Pediatric acute-onset neuropsychiatric syndrome (PANS) is an abrupt debilitating psychiatric illness. We anecdotally observed hypoferritinemia and iron deficiency in a subset of patients with PANS, prompting this study.


In this IRB-approved prospective cohort study, we included patients seen at the Stanford PANS Clinic who met study criteria. The prevalence of hypoferritinemia (using cut-offs of 7 ng/ml in children ≤ 15 years and 18 ng/ml in adolescents > 15 years) and iron deficiency was estimated. Differences in patients with and without hypoferritinemia during PANS flare were explored.
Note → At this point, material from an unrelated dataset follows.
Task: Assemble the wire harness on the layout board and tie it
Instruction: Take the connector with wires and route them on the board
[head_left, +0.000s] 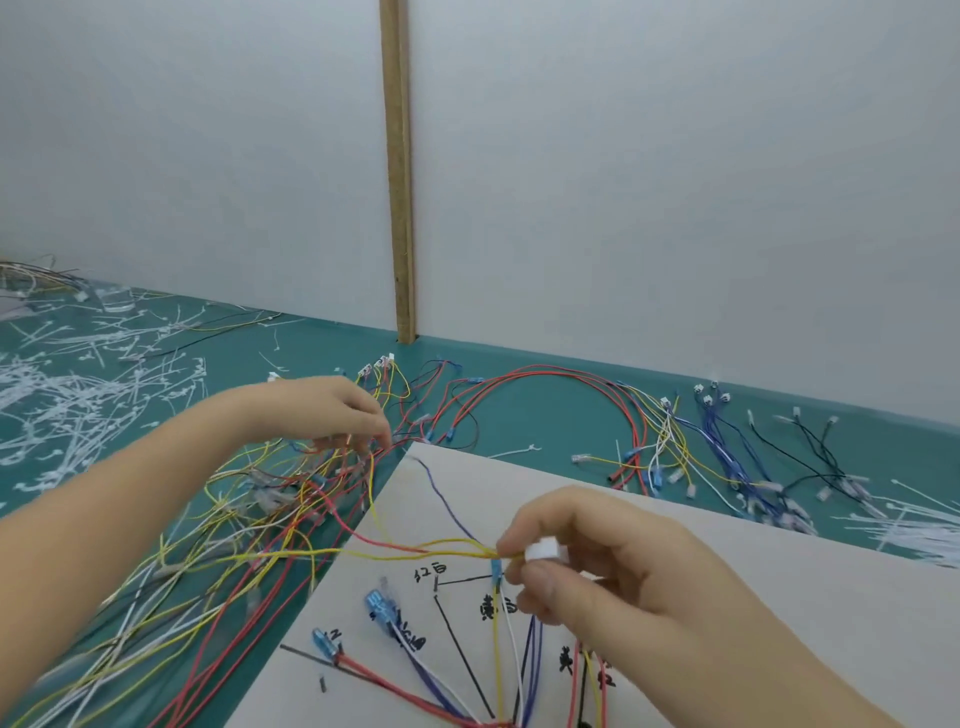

Seventy-nine subjects (mean age of PANS onset of 8.7 years) met study criteria. Hypoferritinemia was observed in 27% and three quarters occurred during a PANS flare. Compared to patients without hypoferritinemia during PANS flare, patients with hypoferritinemia had worse global impairment, more comorbid inflammatory diseases, and exhibited a chronic course of PANS illness. The estimated prevalence of iron deficiency was 3–8% in the PANS cohort, 1.4–2.0-fold higher than in the age- and sex-matched U.S. population. More stringent ferritin level cut-offs than the comparison CDC dataset were used.


Hypoferritinemia and iron deficiency appear to be more common in PANS patients. More research is needed to confirm and understand this association.


  • Our study suggests hypoferritinemia and iron deficiency are more common in patients with pediatric acute-onset neuropsychiatric syndrome (PANS) than in the sex- and age-matched US population.

  • Hypoferritinemia was commonly observed during a disease flare but not associated with dietary or demographic factors. In patients with PANS and iron deficiency, clinicians should consider possibility of inflammation as the cause especially if iron deficiency cannot be explained by diet and blood loss.

  • Future research should include larger cohorts to corroborate our study findings and consider examining the iron dynamics on MRI brain imaging in order to better understand the pathophysiology of PANS.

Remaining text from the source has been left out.